Types of Bankruptcies

Our firm generally only handles chapter 7, 11, and 13 cases with an emphasis on consumer and small business Chapter 7 and Chapter 13.  Chapter 11 is typically costly and can sometimes do more harm than good unless you have a mid size to large business.

The “Seven” Chapters of Bankruptcy

Technically there are only six official chapters of bankruptcy for petition purposes.  However, the “seventh” chapter represents a combination of chapter 7 and chapter 13 and is unofficially known as a chapter 20.  Read below for the differences in the chapters.

Common Chapters of Bankruptcy: Chapters 7, 11, 13, and “20”

Chapter 7: This is considered a liquidation bankruptcy.  In general, you have a long list of exemptions of assets that you will get to keep and you will discharge other debts unless they are deemed to be non-dischargeable.  Unlike a ch 11 or 13, there is no payment plan that you owe.  This is a one time filing that takes about six months to complete.

Chapter 11: This is a repayment plan for business and individuals with more than 1.1 million in secured assets and/or 360k in unsecured assets.  Chapter 11’s length can vary but focus on repayment over the relevant period.

Chapter 13: This is a repayment plan for individuals with less than 1.1 million in secured assets and or less than $360k in secured assets.  Chapter 13’s are generally a three to five year repayment plan.

Chapter “20”: This is a combination of a chapter 7 followed by a chapter 13, hence chapter “20”.

Uncommon Chapters of Bankruptcy: Chapters 9, 12, and 15

Chapter 9: This chapter is for municipalities.  This includes cities, towns, counties, school districts, and other similar entities.
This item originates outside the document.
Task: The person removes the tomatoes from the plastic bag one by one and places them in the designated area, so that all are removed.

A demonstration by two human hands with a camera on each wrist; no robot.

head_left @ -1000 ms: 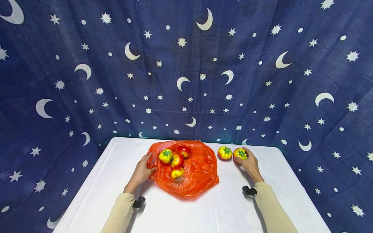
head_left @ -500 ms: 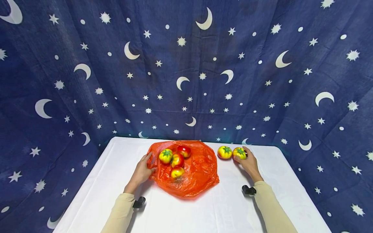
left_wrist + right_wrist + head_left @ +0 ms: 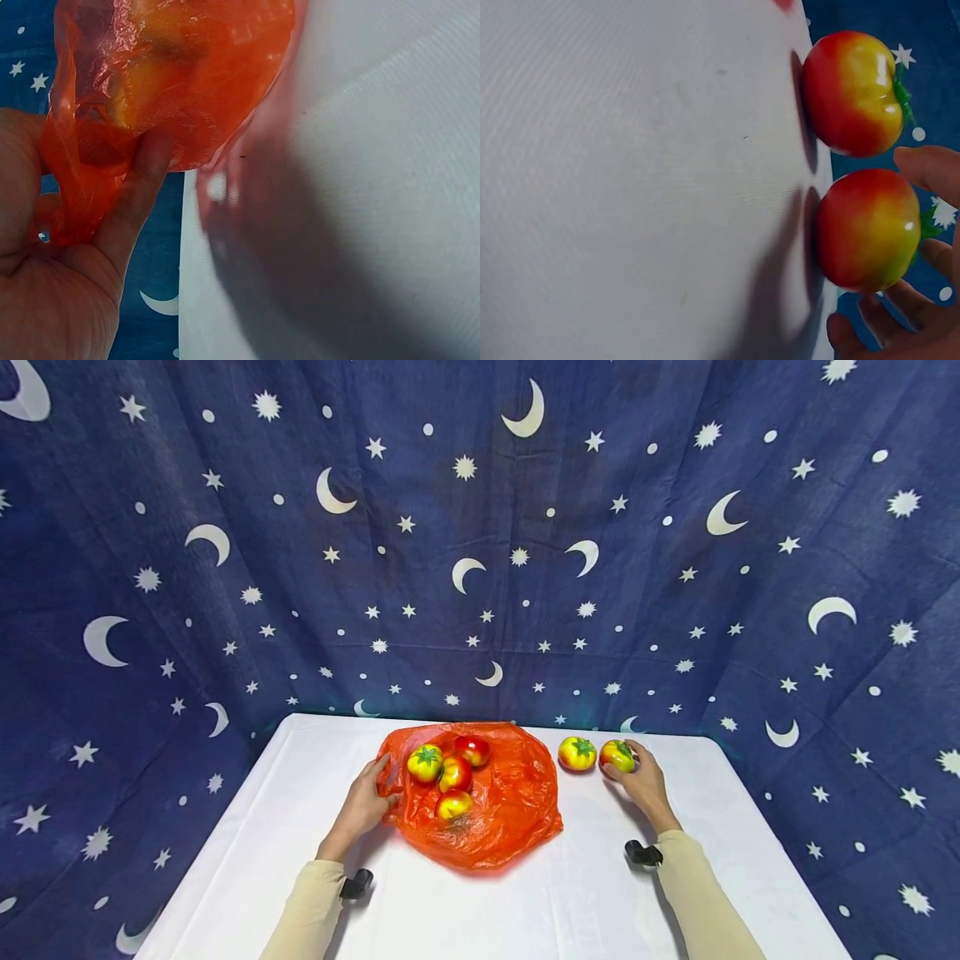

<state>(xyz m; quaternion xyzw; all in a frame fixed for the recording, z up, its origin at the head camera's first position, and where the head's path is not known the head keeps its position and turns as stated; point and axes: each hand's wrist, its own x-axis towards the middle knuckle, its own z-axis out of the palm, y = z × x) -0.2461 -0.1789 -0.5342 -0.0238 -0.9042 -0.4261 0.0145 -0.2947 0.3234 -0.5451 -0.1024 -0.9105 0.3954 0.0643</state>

Chapter 12: This chapter is for “family” farmers and fishermen.  This is a repayment style bankruptcy like a chapter 11 or chapter 13 with  three to five year repayment period.

Chapter 15: This chapter is for individuals and businesses where there are assets in multiple countries and require cooperation between a US Bankruptcy Court and a foreign Court or Courts.  Accordingly, this is only used if there are significant assets in two or more countries.